What is required: Return all lines in the material below that contain "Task".
### Material provided
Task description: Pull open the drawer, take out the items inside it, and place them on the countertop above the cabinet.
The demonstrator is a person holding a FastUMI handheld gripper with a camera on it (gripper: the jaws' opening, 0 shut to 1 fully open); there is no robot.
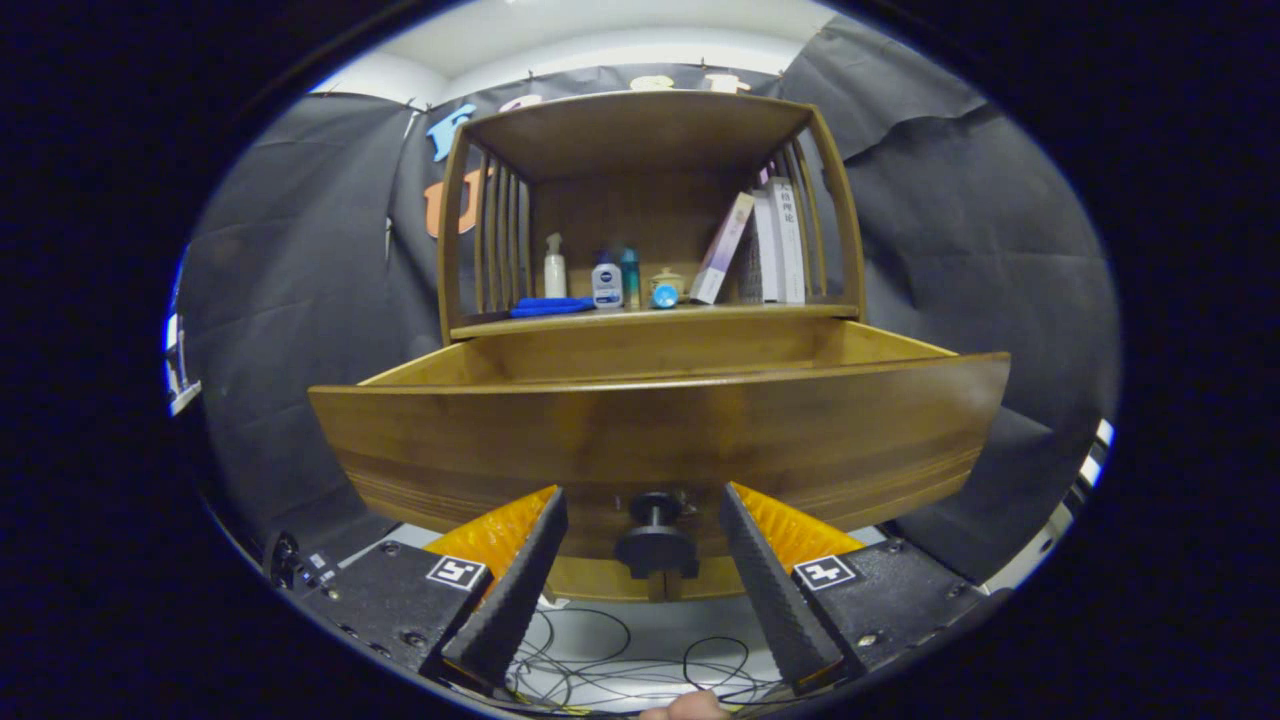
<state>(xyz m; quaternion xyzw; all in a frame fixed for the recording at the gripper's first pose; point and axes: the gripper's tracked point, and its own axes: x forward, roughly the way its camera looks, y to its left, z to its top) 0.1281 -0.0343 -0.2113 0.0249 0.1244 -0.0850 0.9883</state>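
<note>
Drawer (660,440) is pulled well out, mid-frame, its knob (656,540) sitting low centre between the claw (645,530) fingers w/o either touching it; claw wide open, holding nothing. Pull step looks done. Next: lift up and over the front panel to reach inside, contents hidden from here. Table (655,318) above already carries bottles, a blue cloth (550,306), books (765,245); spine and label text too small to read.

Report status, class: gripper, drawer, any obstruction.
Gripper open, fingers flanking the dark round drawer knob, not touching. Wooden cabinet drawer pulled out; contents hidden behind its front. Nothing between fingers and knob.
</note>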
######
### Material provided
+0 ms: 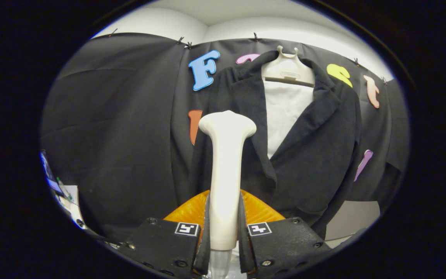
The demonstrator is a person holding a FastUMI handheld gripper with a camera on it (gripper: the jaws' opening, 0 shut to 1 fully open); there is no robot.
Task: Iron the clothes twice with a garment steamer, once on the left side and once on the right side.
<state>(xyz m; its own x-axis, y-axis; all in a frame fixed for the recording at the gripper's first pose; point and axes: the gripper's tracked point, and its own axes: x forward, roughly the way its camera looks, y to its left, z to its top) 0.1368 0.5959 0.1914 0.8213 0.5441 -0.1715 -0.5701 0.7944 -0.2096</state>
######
Expected output:
Task description: Pull open the drawer, take out the items inside it, and place them on the countertop above the cabinet.
Task: Iron the clothes twice with a garment steamer, once on the left side and once on the right side.

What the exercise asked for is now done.